* _About this task_: Provide the number of lines in the material containing the word "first", with nothing added.

======== Dataset section

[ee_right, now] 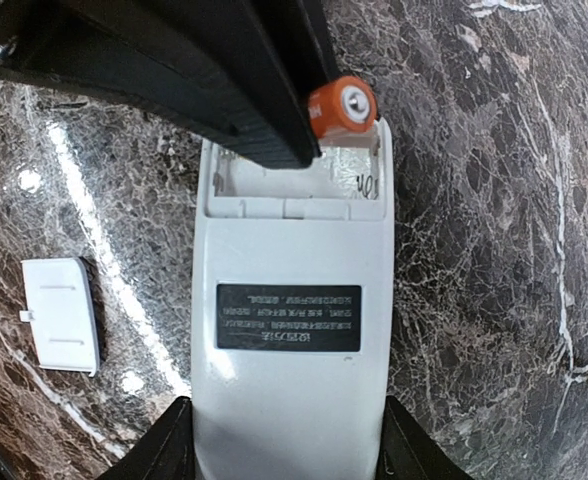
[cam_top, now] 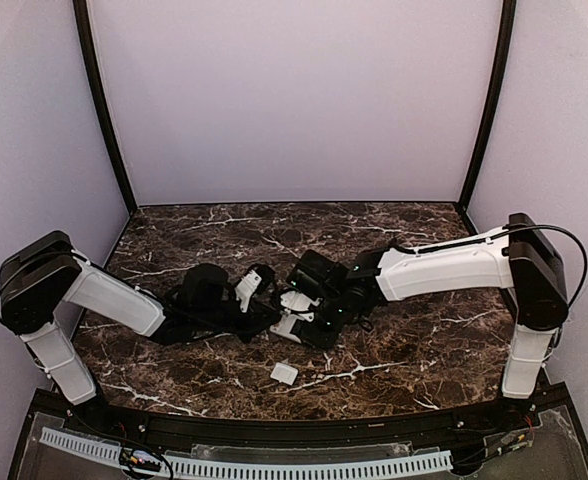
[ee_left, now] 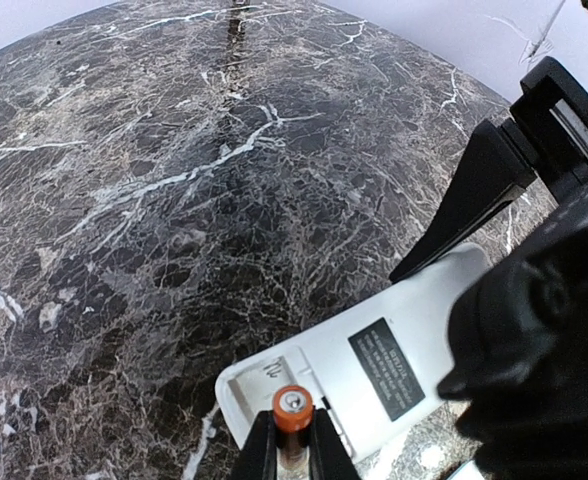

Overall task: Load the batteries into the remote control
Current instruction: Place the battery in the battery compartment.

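- Marble table (cam_top: 424, 350): both arms meet near its middle.
- Remote control (ee_right: 289, 250): back upward, one end clamped by the right gripper (ee_right: 286, 440).
- Battery (ee_left: 292, 408): pinched in the left gripper (ee_left: 292, 450), at the open recess (ee_right: 294, 180), opposite the right gripper.

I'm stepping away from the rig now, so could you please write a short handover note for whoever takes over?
Left gripper: jaws shut on a battery, its tip at the open recess of the remote.
Right gripper: holds the remote's other end, back side up.
Cover lies on the table beside the remote.
Done: cover off. Left: seat this battery; no second one in view.
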Motion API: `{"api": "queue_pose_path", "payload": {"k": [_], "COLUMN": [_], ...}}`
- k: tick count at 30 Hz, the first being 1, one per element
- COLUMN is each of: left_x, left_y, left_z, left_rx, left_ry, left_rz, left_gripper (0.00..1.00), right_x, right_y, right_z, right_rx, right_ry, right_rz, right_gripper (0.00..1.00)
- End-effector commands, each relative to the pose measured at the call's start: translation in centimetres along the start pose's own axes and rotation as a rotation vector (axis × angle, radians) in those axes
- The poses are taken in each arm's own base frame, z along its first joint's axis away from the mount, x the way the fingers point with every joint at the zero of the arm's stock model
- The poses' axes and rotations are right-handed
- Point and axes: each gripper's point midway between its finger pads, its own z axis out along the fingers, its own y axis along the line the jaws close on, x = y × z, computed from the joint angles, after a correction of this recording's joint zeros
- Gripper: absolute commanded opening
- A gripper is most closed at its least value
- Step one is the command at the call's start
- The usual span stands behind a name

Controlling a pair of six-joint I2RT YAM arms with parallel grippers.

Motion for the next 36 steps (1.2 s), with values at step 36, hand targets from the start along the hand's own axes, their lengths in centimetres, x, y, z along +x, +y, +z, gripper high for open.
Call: {"api": "queue_pose_path", "payload": {"k": [36], "left_x": [3.3], "left_y": [1.3], "left_z": [1.0], "left_rx": [-0.058], "left_ry": [0.12], "left_rz": [0.048], "left_gripper": [0.12], "right_x": [-1.7], "right_y": [0.0], "right_z": [-2.3], "right_rx": [0.075], "right_ry": [-0.057], "right_rz": [-0.096], "right_gripper": [0.0]}}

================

* _Output below_: 2